Ah, apa yang sedang saya pikirkan. Dia lelaki yang sempurna. Lelaki mapan dengan wajah yang sangat menarik. Sudah tentu banyak wanita yang ingin menjadi kekasihnya. Dan sebagai seorang lelaki yang mempunyai apartemen dan hidup seorang diri, tidak mungkin dia tidak memilihnya satu untuk menemaninya di sana.

...

Apa yang sedang saya pikirkan ...?

Sebuah ketukan pintu membuyarkan lamunan. Saya mengangkat wajah, menatap pintu yang perlahan-lahan membuka itu. Sepasang kaki panjang bercelana hitam dan sepatu fantovel cokelat gelap melangkah masuk. Saya mengeratkan genggaman tangan pada buket bunga di atas pangkuan.

"Saya diperintahkan untuk menjemput Nyonya.

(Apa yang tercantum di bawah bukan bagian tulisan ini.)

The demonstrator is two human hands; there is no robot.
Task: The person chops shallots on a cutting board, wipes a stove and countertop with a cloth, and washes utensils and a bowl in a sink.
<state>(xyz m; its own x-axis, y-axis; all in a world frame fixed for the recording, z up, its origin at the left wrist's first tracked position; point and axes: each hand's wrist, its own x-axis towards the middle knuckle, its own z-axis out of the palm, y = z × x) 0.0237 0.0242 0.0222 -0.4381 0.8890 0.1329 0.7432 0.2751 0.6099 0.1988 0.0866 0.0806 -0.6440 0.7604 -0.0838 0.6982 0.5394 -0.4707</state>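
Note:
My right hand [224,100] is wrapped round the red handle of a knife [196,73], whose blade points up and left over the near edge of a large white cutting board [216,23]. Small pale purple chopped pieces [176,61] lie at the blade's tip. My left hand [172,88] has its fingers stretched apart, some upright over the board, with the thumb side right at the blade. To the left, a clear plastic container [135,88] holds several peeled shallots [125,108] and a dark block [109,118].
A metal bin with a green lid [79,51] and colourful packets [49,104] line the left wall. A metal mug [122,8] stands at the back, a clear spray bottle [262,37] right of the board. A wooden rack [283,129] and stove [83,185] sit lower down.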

Silakan ...," ujarnya sambil sedikit membungkuk dan membuka pintu kamar lebar-lebar. Saya menatapnya. Di luar sana, dua gadis pendamping yang mengenakan gaun pink telah berdiri dan mengembangkan senyum. Di atas kepala mereka, bunga-bunga putih tersusun melingkar di ujung kepala. Rambut mereka terurai dan bergelombang. Seperti laut dan ombak-ombak yang sibuk menggelitiki kaki seorang pemberontak kecil di bibir pantai.

Saya menekuni mereka.

"Nyonya ..."

Mengedip. Menarik napas. Sekali lagi, saya eratkan genggaman pada buket bunga di pangkuan. Semakin erat. Dan erat.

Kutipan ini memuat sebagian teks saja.